Ce qui provoque l’irritation des médecins, c’est avant tout d’exiger une collaboration sur un mode défini par les pouvoirs publics avec des infirmières, cela sans avoir demandé aux généralistes de quelle façon ils souhaitaient travailler.
Enfin il est difficile de faire une comparaison entre des systèmes de soins différents. Aux États-Unis, pour consulter un médecin, il est nécessaire de faire des sacrifices au plan financier (il n’y a pas de réelle pénurie, mais une discrimination par l’argent qui réduit le nombre de consultants), ce qui conduit de nombreux patients avec peu de moyens à se tourner vers les infirmières. Au Canada, la réglementation concernant les délégations de tâches est très encadrée avec des formations imposées régulièrement (en France cette obligation n’a jamais été véritablement actée), et elles varient en fonction des provinces.

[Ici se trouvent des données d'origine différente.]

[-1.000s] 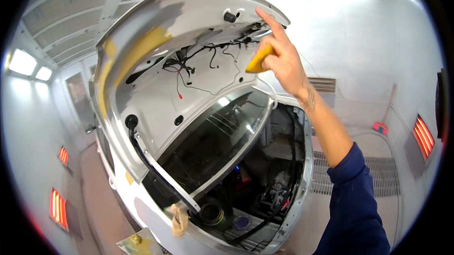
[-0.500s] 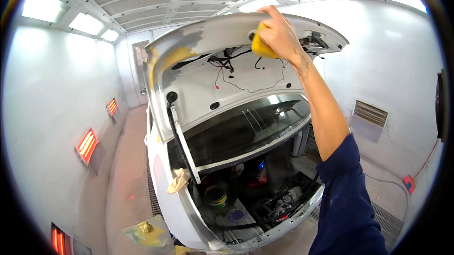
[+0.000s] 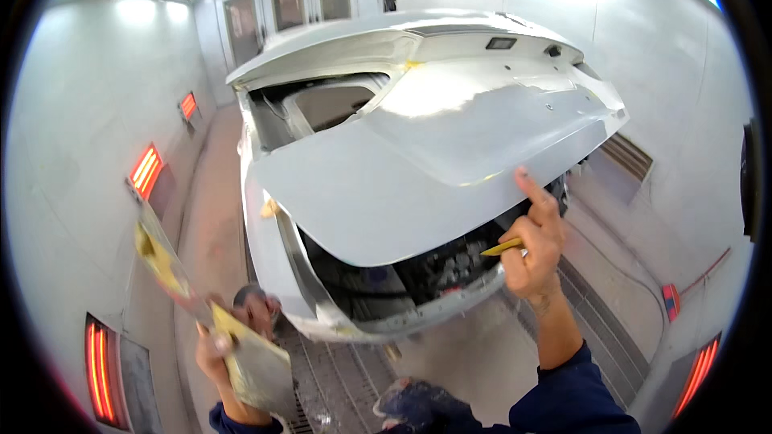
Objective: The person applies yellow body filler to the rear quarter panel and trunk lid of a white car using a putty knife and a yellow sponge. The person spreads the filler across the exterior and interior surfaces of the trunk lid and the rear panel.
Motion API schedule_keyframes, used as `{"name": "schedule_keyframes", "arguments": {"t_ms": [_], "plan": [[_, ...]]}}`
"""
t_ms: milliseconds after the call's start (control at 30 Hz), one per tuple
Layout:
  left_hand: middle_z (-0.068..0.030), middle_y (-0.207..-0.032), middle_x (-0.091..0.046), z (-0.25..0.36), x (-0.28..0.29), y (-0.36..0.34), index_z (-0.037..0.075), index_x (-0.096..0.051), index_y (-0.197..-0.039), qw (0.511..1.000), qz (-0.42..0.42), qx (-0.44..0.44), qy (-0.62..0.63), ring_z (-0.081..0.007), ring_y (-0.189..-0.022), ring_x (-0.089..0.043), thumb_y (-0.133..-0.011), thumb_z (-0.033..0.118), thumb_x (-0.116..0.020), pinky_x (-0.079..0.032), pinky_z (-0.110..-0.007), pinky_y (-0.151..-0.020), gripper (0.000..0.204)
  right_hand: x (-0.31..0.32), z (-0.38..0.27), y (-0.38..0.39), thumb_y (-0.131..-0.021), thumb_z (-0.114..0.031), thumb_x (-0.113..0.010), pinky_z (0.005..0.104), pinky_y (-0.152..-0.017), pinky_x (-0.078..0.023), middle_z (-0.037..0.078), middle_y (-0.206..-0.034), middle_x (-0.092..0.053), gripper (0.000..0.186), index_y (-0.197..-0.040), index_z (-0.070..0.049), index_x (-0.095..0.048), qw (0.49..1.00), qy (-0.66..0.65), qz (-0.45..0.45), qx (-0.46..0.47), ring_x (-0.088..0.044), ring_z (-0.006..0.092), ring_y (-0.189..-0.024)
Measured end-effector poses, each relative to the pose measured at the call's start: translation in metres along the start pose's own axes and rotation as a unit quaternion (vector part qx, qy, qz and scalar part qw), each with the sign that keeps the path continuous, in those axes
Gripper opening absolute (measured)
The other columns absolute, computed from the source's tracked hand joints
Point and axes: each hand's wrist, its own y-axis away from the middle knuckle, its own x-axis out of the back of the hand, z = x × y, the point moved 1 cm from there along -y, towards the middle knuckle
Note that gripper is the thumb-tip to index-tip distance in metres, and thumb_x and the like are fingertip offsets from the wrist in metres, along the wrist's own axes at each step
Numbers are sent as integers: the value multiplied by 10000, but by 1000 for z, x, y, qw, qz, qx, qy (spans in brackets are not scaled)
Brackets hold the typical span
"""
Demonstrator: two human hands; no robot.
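- A person stands at the rear of a pale grey, primer-coated car body (image 3: 273, 249) inside a white-walled spray booth; the view looks down past both raised forearms.
- The car's large, smooth, grey metal tailgate (image 3: 418, 168) is partly lowered, tilted outward over the open boot, with its outer skin facing the camera and a dull yellow patch near its upper middle.
- The right hand (image 3: 532, 253) is raised at the tailgate's lower edge, index finger stretched up and touching that edge, the other fingers curled.
- The right grip is clamped on a small yellow sanding pad (image 3: 500, 248), which pokes out to the left of the curled fingers, just under the tailgate's edge.
- The left hand (image 3: 215, 347) is low on the left side, its grip closed around a flat grey mixing board (image 3: 259, 371) smeared with yellowish filler; a long, thin metal spreader blade (image 3: 165, 261) with yellow smears slants up and left from the same hand.
- The board and blade are held well apart from the car, beside its left rear corner.
- Dark parts show inside the open boot (image 3: 418, 273) beneath the tailgate.
- Dark blue sleeves cover both forearms at the lower edge.
- Metal floor grating (image 3: 338, 378) runs beneath the car.
- Orange-glowing heater panels (image 3: 145, 170) are set in the left wall, with others low on the right wall.
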Motion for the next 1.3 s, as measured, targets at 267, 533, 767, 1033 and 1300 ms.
{"name": "schedule_keyframes", "arguments": {"t_ms": [267,533,767,1033,1300], "plan": [[-139,-711,-583,-57,-60,-26,-12,-537,-1038,989,-59,130,-36,-274,-721,-591,-650,239,-697,-386,-517,-1076,489,-3,-36,148,-596,-47,-523,292,-433,-415,230,-1359,-578,103,-528,-21,-450,995,45,-60,-69,-507,193,-459],[-116,-974,-668,-152,-44,-7,12,-562,-1198,904,-274,280,-169,-227,-901,-641,-640,51,-770,-515,-362,-871,597,8,-49,219,-594,-62,-527,275,-429,-395,124,-1450,-530,99,-523,-34,-464,972,9,-168,-165,-478,171,-437],[-102,-1012,-671,-172,-50,22,10,-572,-1184,893,-264,317,-179,-196,-941,-644,-633,-7,-782,-529,-333,-809,590,47,-51,256,-699,-28,-511,269,-724,-481,145,-1167,-648,79,-741,-21,-578,857,-249,-43,-448,-605,173,-739],[-97,-953,-672,-174,-60,32,-7,-621,-1085,892,-225,331,-211,-188,-859,-642,-627,16,-768,-521,-322,-757,482,120,22,221,-816,36,-594,352,-941,-472,69,-1056,-650,327,-1140,-4,-586,545,-469,184,-670,-615,193,-1002],[-86,-929,-671,-212,-96,29,-12,-628,-1062,898,-159,340,-228,-161,-818,-643,-658,-21,-767,-523,-289,-694,428,150,83,208,-907,55,-593,302,-903,-492,65,-1071,-649,246,-1146,1,-595,711,-358,157,-585,-607,134,-1008]]}}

Ce qui me désole grandement, c’est de voir que notre collègue se permet de donner son point de vue, et le partage avec des internautes béotiens pour la plupart, sur une profession qu’il ne connaît pas vraiment. Il est sûr qu’en étant niché dans les mamelles des CHU ou des CH, il est facile d’avoir une vision quelque peu étriquée sur la médecine libérale. Aussi pour prendre de la hauteur, j’invite mon collègue à venir dans mon cabinet en observateur.